Cambio climático impacta en la producción ostiones y almejas en Baja California

Cambio climático impacta en la producción ostiones y almejas en Baja California

Al sur de Baja California, en las bahías de los municipios de Ensenada y San Quintín; así como en poblados como Guerrero Negro al noroeste de Baja California Sur, una de las actividades predominantes es la cosecha de granjas de ostiones, almejas, mejillón y conchas, sin embargo, los cambios climáticos están afectando las producciones año con año.

En entrevista para Ojo Clínico News, Erick Peterson, CEO de Baja Shellfish Farms, explicó que este año se vivió un desfase de las temporadas habituales, ya que el invierno que abarcó de diciembre de 2025 a marzo del 2026, presentó temperaturas cálidas en comparación con otros años.

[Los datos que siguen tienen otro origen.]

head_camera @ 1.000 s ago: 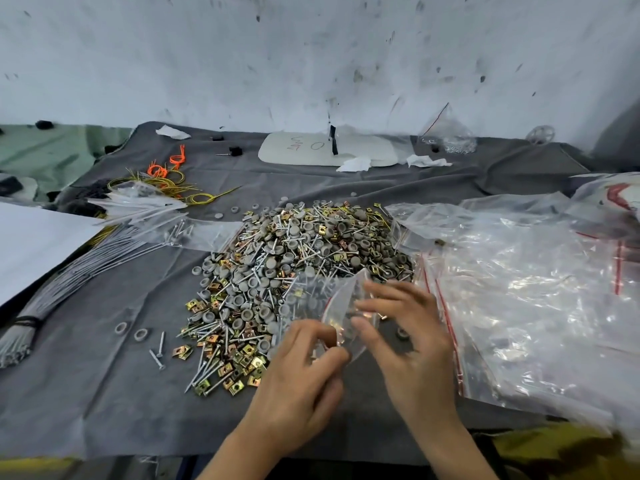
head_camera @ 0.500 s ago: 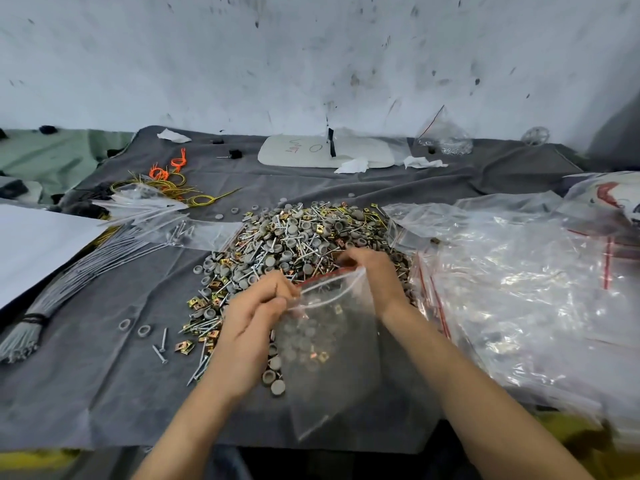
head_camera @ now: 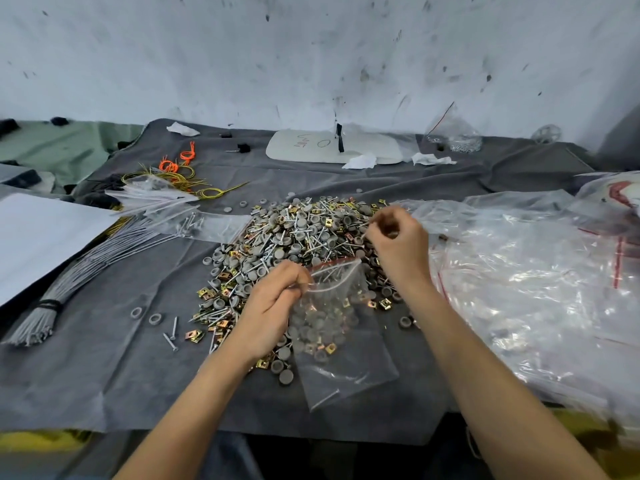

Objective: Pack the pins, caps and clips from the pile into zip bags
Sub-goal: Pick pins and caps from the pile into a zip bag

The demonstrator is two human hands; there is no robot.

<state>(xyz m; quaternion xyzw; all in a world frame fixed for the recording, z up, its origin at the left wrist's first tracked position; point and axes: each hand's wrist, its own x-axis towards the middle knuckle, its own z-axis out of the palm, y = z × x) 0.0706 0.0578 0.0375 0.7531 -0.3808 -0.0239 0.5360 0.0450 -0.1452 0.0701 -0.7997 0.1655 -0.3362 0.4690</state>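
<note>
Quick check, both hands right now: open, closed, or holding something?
Left hand: closed, pinching the mouth of the bag.
Right hand: closed over the pile, pinching what looks like a pin.

Only marking I can come close to reading from here is handwriting on the white flat board lying at the back of the desk. There are two marks on its left half. One is a dark hand-drawn ring that reads as "O" or zero. Just left of it is a red scrawl, maybe two or three characters, too small and loose for me to resolve. The white bag at the far right edge carries red print, but it's crumpled and cut off by the frame, so unreadable.
</note>
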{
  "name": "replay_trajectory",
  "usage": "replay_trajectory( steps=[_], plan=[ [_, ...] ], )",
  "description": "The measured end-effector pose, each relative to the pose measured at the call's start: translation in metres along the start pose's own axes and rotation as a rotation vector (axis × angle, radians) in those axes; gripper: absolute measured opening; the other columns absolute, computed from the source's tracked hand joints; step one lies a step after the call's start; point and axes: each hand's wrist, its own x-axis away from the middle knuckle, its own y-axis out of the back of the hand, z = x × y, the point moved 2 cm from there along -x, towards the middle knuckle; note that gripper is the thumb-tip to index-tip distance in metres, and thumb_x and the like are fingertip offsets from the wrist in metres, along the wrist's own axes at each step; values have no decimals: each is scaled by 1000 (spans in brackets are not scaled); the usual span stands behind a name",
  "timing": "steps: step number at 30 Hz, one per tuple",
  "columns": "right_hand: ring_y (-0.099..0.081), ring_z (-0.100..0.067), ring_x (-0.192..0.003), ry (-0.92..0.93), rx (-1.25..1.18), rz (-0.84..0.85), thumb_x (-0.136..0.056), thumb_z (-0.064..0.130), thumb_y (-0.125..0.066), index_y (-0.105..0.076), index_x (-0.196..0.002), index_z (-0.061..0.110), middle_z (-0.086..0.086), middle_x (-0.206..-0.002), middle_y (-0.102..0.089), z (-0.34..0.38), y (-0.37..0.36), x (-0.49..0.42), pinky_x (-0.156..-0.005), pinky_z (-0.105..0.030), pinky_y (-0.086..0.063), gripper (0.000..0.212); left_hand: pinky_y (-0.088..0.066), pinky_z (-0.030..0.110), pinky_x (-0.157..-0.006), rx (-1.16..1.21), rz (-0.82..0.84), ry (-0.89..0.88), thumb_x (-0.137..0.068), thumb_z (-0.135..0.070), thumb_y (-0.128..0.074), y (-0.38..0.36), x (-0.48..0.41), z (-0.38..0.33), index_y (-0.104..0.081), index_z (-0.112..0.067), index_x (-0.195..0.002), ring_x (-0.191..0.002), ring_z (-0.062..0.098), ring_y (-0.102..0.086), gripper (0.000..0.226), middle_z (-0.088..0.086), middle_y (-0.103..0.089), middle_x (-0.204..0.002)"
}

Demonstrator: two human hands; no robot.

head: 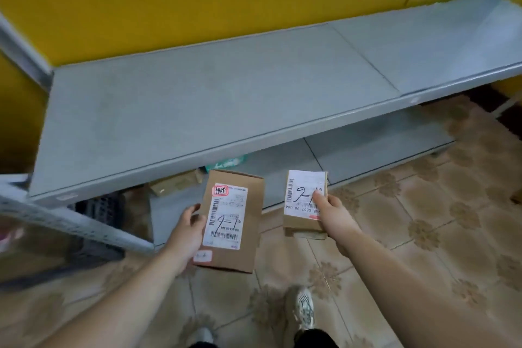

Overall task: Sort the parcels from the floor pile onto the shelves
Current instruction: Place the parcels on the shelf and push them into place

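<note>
Gripping larger parcel [240, 223] edgewise in left hand [186, 234], smaller parcel [302, 195] in right hand [333, 216]; may slip short of shelf [226, 93].

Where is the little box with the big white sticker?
In the head view the little box is right of centre, held in the right hand, beside the bigger box in the left hand, in front of the gray shelf.

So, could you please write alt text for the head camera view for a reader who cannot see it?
A person holds two labelled cardboard parcels: the larger parcel in the left hand, the smaller parcel in the right hand, thumb on its label. Ahead stands a grey metal shelf against a yellow wall.
</note>
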Motion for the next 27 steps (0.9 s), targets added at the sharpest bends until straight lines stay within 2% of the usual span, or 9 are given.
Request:
replay_trajectory(
  steps=[2, 4, 8, 12, 15, 18, 22, 25, 27],
  plan=[
    [-62, -17, -97, 14, 56, 57, -100, 50, -45, -44, -139, 17, -1, -117, -61, 3, -3, -30, -94, -39, -46, 51, -51, 29, -77, -18, -82, 59, -102, -20, -44, -6, -12, 16, -44, -15, -137, -97, 23, -60, 35, 11, -61, -126],
    [-62, -15, -93, 9, 86, 101, -101, 48, -45, -46, -133, 18, 0, -110, -62, -2, -13, -62, -92, -40, -47, 44, -53, 39, -87, -14, -130, 131, -101, -22, -46, -11, -26, 36, -48, -14, -129, -99, 28, -63, 29, 14, -64, -119],
    [-63, -23, -103, -21, 133, 175, -98, 54, -45, -46, -137, 20, -3, -116, -65, -24, -56, -123, -100, -47, -48, 52, -55, 41, -84, -32, -171, 187, -101, -20, -46, -15, -67, 71, -54, -17, -120, -96, 29, -65, 20, 10, -66, -108],
    [-58, -17, -90, -16, 221, 218, -101, 53, -40, -45, -127, 23, -1, -111, -61, -55, -115, -189, -86, -36, -41, 40, -55, 46, -87, -134, -185, 174, -100, -24, -46, -18, -134, 125, -52, -27, -110, -97, 29, -65, 12, 7, -67, -107],
    [-62, -17, -88, 9, 168, 250, -101, 50, -42, -45, -127, 19, 0, -105, -63, -86, -166, -247, -89, -37, -44, 41, -57, 47, -83, -157, -188, 159, -100, -24, -47, -24, -195, 178, -56, -30, -108, -94, 27, -67, 13, 5, -69, -106],
    [-62, -14, -83, 21, 147, 243, -102, 49, -44, -45, -122, 17, -2, -110, -62, -111, -204, -292, -85, -36, -46, 38, -57, 44, -81, -213, -208, 118, -99, -25, -46, -27, -247, 211, -58, -32, -105, -91, 25, -68, 15, 5, -71, -106],
    [-66, -24, -98, 103, 165, 235, -100, 52, -45, -47, -135, 11, -7, -118, -66, -146, -260, -357, -98, -44, -50, 54, -53, 22, -52, -261, -204, 38, -101, -19, -43, -33, -315, 247, -59, -26, -115, -79, 13, -62, 22, 1, -65, -105],
    [-60, -27, -102, 174, 187, 213, -102, 47, -44, -41, -139, 10, -9, -118, -61, -164, -292, -393, -92, -35, -46, 52, -53, 25, -57, -288, -186, -12, -102, -20, -44, -33, -365, 275, -61, -20, -124, -89, 20, -63, 28, 4, -67, -110],
    [-58, -31, -113, 214, 225, 171, -100, 51, -43, -38, -144, 8, -13, -128, -60, -169, -306, -414, -100, -40, -45, 62, -47, 21, -54, -303, -177, -32, -102, -20, -42, -34, -391, 289, -61, -18, -123, -90, 19, -61, 29, 3, -66, -109]
  ],
)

“Nos afecta en temas, para la producción de ostión en particular, la temperatura tiene un efecto que promueve la ovulación o el desove de los ostiones. Entonces, tiene un efecto en la producción porque el producto se debilita”, compartió el, también, ex director de la Secretaría de Pesca y Acuacultura en Baja California.

Detalló que los productores de ostión en la franja de Baja California y Baja California Sur suelen comprar la semilla a productores que la producen en laboratorios, por lo que todo el año se puede estar cultivando, aunque exista un desfase, ya que en condiciones silvestres se observan temporadas muy marcadas para la cosecha de ostiones, además de la cuestión de las vedas que existen.

Entre las afectaciones por el incremento de las temperaturas en el mar del océano Pacífico está que, en ocasiones, disminuye la calidad y el tiempo de vida del producto. Si el tiempo de vida en anaquel de los ostiones suele ser de 15 días, por el incremento de las temperaturas y los cambios climáticos, este tiempo se disminuye a la mitad.

Peterson ejemplificó que, cuando un comensal acude a un restaurante y le sirven ostiones, se abre la concha en el momento y el alimento es fresco, pero, ante los cambios en la temperatura del mar, el músculo de las conchas se debilita y se suelen abrir, lo que acelera la muerte o descomposición del ostión, por lo que ya no es apto para el consumo.

La situación que se vive cuando incrementa la temperatura del mar puede tener efectos en la mercancía que se exporta a otros países, principalmente en Estados Unidos, uno de los países que más demandan estos productos.

Se explicó que no sólo es una cuestión con los ostiones, la misma cuestión ocurre con el mejillón y la almeja. Al respecto de la almeja, Peterson indicó que, los productores al momento de recolectarlas, suelen hacerlo directamente del lodo o la arena, y cuando baja la marea y hay un clima más caliente de lo habitual, pueden provocar la muerte de los, también conocidos como moluscos bivalvos.

Ante este panorama, el director de Baja Shellfish Farms compartió que los productores deben apegarse a las normas establecidas para el consumo de los moluscos. En el caso de la empresa que dirige, mencionó que buscan mover el producto de un lugar a otro, según lo que estableció el Programa Mexicano de Sanidad de Moluscos Bivalvos y que regula la Comisión Federal para la Protección contra Riesgos Sanitarios (Cofepris).

Pero, no todos los productores tienen la capacidad de mover sus productos de un punto a otro. Los pequeños productores deben esperar para cultivar y cosechar sus moluscos hasta que la temperatura del mar sea adecuada.

En cuanto a la contaminación de los mares, como la Cofepris ha confirmado en su momento al respecto de las playas de Ensenada, el empresario señaló que son las autoridades federales como la Semarnat y la Profepa, quienes se encargan de revisar con los órganos del agua en Baja California para detectar posibles derrames de aguas negras no autorizadas y que cumplan con las normas para evitar la contaminación.

Pero, a pesar de estas revisiones por parte de las autoridades, como parte de la empresa que representa se realizan sus propios análisis de la calidad del agua, además que la zona en donde cultivan están lejos de los núcleos poblacionales y en donde pueda haber derrames de aguas negras.

Datos del anuario estadístico de Acuacultura y Pesca 2025 de la Comisión Nacional de Acuacultura y Pesca (CONAPESCA) señalan que entre 2020 y 2025 en Baja California la producción de almeja mostró una disminución. Mientras en 2020 se reportaron mil 892 toneladas de almeja, y en 2023 se alcanzaron las tres mil 119 toneladas, para el 2025 apenas se produjeron mil 396 toneladas de almeja, la menor cifra en dicho periodo.

Sobre la producción del ostión, el documento señaló que en 2025 se cerró con dos mil 120 toneladas producidas, una cifra mayor a las mil 856 toneladas del 2024, pero menor a los años 2021, 2022 y 2023, en los que se produjeron, dos mil 516; dos mil 567; y dos mil 326 toneladas respectivamente.